When you build something, it sits there as firsthand evidence of your brilliance—whereas subtraction is rarely recognized, even when it’s a better solution to a problem. In San Francisco, the eastern waterfront was long covered by an unattractive double-decker freeway. When this was eventually removed, the spot became much more appealing. But the city planners who removed it had nothing visible to show for their brilliant decision. In fact, when I visited the waterfront, I had no idea that subtraction was to thank for this beautiful spot in the world.
Just as we can’t fly without respecting and understanding gravity, we can’t get to less without respecting the forces that are pulling us toward more.
4. We need to stop thinking “add or subtract” and start thinking, “add and subtract.”
One of the ways we reason is by positioning ideas relative to each other, such that if one idea is true, then some other idea cannot be true: If we add, then we cannot subtract; if we subtract, then we cannot add.
“To achieve wisdom for society and for us as individuals, we’ve got to get past this notion that bigger is better.”
When trying to solve a problem, our first instinct is usually to add, and since we imagine adding and subtracting are in opposition, we fail to consider subtraction. But if we can shift our thinking slightly from “add or subtract” to “add and subtract” new possibilities will occur to us.
One of my favorite examples is Maya Lin, who famously designed the Vietnam Veterans Memorial in Washington, D.C. One of the reasons that monument stands out is because of subtraction. Lin cut the monument into the earth, and made it much smaller and more understated than the other monuments on the Mall, and that makes it noticeable. But she also added—the monument includes the names of all the Americans who died in that conflict, which is not something seen on other nearby monuments. By adding and subtracting, Maya Lin created a design masterpiece.
5. Bigger is not necessarily better.
Just as we default to adding to our closets and calendars rather than subtracting, we also have a tendency to add to our mental models. And just as it’s harder to subtract in the physical world, it’s harder to subtract from our mental models, but it’s powerful when we do.

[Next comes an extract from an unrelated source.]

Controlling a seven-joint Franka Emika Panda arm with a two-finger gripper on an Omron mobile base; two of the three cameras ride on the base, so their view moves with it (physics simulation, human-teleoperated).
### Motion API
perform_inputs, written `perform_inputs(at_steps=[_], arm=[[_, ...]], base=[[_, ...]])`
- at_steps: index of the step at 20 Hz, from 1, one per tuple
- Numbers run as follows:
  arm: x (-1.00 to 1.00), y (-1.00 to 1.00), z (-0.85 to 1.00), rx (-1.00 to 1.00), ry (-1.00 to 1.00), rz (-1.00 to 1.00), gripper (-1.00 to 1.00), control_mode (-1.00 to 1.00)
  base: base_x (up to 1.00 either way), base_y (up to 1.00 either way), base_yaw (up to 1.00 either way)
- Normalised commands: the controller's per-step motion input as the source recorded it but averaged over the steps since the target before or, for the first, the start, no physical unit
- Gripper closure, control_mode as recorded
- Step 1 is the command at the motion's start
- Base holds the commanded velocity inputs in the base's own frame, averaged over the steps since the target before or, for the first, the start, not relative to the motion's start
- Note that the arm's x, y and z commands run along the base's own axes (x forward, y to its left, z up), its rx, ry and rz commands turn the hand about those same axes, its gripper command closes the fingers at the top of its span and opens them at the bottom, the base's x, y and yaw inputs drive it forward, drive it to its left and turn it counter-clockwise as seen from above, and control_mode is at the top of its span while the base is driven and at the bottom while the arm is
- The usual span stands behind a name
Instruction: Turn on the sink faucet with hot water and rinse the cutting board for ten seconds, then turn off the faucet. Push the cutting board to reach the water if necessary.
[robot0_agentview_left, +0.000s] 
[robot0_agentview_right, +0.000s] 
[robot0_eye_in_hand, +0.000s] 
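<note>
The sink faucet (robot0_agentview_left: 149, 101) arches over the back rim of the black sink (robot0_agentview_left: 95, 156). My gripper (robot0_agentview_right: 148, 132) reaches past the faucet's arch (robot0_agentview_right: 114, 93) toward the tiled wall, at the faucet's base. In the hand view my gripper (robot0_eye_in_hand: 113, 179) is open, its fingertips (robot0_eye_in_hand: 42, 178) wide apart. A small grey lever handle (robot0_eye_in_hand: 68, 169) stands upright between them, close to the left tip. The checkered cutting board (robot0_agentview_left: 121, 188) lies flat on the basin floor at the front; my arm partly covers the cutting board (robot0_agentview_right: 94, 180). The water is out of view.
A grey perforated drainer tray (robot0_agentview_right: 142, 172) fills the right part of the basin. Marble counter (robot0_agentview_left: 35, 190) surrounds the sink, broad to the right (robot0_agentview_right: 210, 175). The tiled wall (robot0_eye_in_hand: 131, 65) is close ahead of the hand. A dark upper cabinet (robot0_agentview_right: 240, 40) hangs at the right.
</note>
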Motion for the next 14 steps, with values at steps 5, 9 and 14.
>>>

If you look at Nobel Prize winners and people who have made transformative scientific advances over the years, what they’ve often done is not necessarily added to our collective knowledge, but rather edited it. I think one of the reasons Adam Grant’s book Think Again has resonated so much is because it shows how the same editing of knowledge can work on an individual scale, how we can rethink some of the assumptions that are holding us back. To achieve wisdom for society and for us as individuals, we’ve got to get past this notion that bigger is better. Often, the more powerful approach to making change is by subtracting.